## [Exercise prompt]
Your reply must contain exactly the lines running from the one with "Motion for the" to the last line of the entries below, both included, and no other lines.

__________________________________________________

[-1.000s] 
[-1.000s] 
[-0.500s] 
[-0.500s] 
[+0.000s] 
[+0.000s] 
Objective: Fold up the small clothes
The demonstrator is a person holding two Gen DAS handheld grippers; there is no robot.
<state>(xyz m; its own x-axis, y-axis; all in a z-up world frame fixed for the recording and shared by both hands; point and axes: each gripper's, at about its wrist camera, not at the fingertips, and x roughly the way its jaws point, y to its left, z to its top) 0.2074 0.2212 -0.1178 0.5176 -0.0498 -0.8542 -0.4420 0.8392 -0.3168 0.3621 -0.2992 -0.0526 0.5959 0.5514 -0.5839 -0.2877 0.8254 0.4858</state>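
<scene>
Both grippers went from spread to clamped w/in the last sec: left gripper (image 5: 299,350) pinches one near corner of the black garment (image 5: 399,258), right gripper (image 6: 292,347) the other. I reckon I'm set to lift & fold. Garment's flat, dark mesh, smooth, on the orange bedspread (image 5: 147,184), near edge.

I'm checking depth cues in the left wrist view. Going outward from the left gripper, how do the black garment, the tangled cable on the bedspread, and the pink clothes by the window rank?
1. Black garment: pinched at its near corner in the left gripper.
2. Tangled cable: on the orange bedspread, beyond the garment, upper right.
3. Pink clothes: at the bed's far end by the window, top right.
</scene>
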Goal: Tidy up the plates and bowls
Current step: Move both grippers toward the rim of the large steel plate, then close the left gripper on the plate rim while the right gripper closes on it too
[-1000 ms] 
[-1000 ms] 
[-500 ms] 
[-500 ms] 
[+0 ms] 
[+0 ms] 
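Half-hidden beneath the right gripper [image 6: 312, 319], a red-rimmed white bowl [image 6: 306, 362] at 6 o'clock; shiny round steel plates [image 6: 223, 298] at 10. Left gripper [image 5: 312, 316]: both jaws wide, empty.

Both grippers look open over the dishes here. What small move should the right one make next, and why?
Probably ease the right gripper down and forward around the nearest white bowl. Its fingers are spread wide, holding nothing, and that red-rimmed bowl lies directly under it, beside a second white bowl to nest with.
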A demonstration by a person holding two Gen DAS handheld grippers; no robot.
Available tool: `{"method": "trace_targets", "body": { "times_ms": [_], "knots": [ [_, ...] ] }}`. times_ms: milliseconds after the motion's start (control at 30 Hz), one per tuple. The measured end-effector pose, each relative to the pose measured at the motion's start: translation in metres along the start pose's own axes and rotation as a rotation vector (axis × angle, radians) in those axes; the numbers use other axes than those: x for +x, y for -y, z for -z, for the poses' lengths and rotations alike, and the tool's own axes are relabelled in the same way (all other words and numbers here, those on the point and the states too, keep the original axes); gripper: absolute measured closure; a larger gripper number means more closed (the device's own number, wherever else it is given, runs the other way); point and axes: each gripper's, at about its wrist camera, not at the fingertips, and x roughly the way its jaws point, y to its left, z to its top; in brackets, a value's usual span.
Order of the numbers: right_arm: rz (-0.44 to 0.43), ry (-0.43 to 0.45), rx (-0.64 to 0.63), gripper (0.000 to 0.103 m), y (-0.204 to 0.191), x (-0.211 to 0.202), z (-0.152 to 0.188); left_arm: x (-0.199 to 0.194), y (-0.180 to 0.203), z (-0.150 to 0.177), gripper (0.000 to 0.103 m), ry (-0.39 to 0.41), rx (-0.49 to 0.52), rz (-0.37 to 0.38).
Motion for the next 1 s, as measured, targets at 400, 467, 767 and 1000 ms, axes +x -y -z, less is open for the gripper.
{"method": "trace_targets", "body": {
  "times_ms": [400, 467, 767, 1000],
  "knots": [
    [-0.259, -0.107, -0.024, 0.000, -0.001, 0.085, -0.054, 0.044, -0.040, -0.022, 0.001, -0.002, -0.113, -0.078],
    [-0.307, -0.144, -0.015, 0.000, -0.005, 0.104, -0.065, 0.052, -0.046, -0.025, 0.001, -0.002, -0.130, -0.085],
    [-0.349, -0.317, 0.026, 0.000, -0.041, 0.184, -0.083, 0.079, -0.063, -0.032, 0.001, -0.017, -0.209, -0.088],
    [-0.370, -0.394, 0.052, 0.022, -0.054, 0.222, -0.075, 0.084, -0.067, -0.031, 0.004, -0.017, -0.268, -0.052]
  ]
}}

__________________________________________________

## [Output for this task]
Motion for the next 1 s, as measured, targets at 400, 467, 767 and 1000 ms, axes +x -y -z, less is open for the gripper.
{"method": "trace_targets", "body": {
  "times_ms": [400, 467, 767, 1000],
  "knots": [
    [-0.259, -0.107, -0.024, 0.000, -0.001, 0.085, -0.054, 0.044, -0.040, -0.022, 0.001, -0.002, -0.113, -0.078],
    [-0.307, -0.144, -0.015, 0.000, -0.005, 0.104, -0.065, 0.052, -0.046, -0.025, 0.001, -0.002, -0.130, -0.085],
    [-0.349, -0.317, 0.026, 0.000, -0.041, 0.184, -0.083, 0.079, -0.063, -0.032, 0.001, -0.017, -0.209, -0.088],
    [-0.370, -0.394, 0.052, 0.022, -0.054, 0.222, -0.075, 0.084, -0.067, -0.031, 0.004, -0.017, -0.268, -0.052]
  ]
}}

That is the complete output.